> **Instructions to follow**: Write the listing below out again word for word, without a single picture.

> **Data section**:
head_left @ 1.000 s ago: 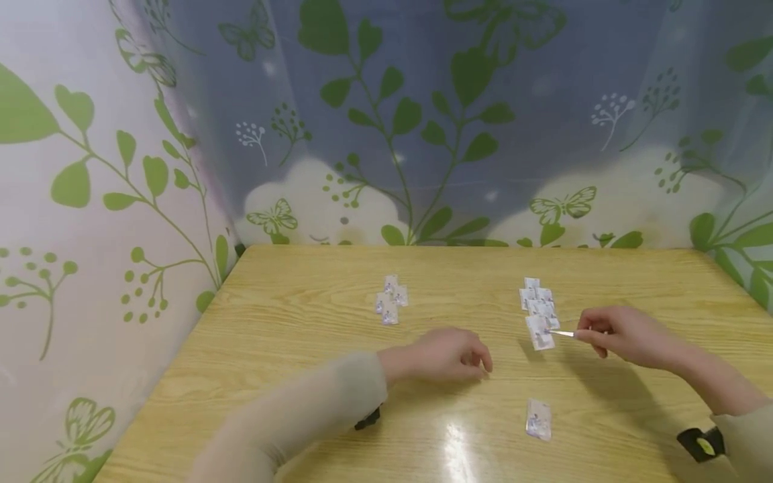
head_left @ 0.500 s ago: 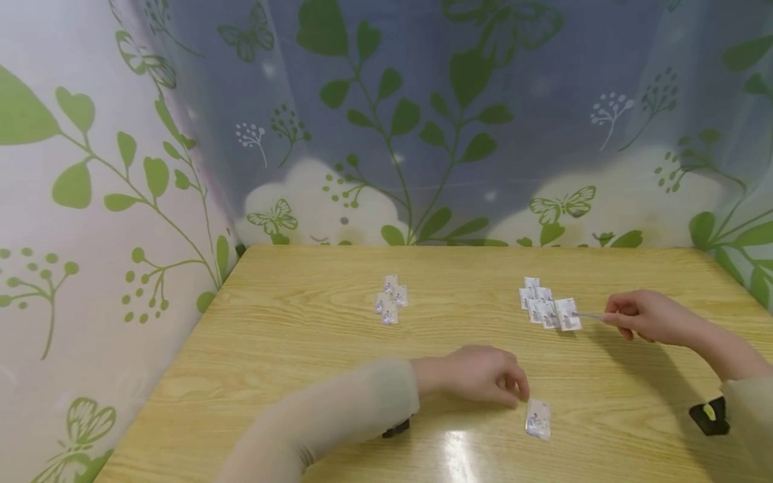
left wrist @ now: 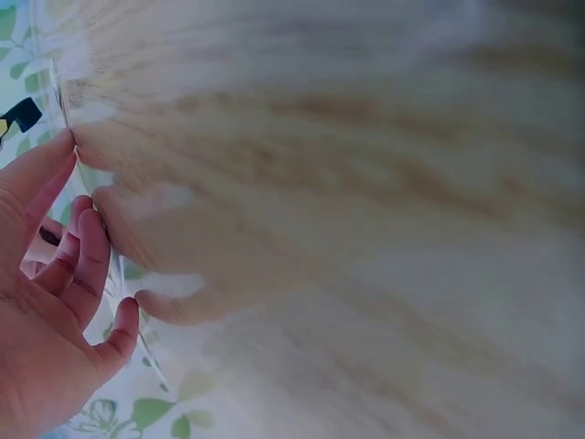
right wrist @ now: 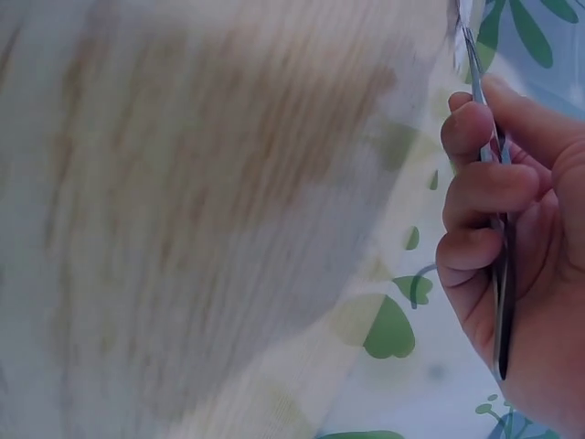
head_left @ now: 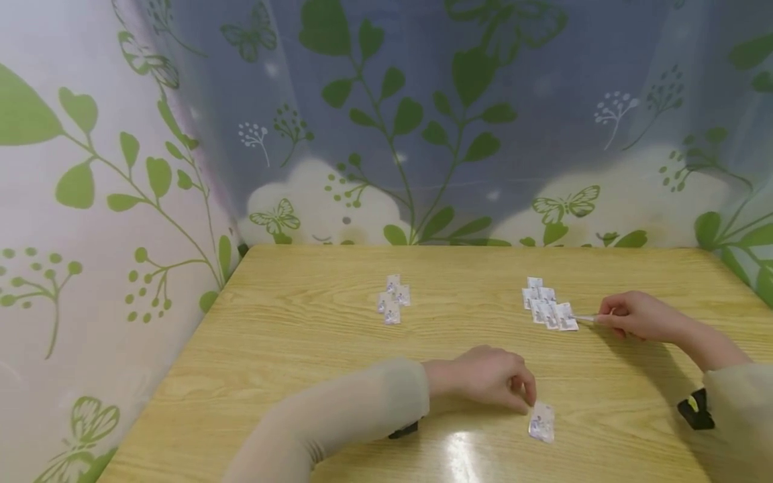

> **Answer**:
head_left @ 1.000 s ago: 
head_left @ 0.500 s ago: 
left wrist @ now: 
right wrist @ now: 
head_left @ now: 

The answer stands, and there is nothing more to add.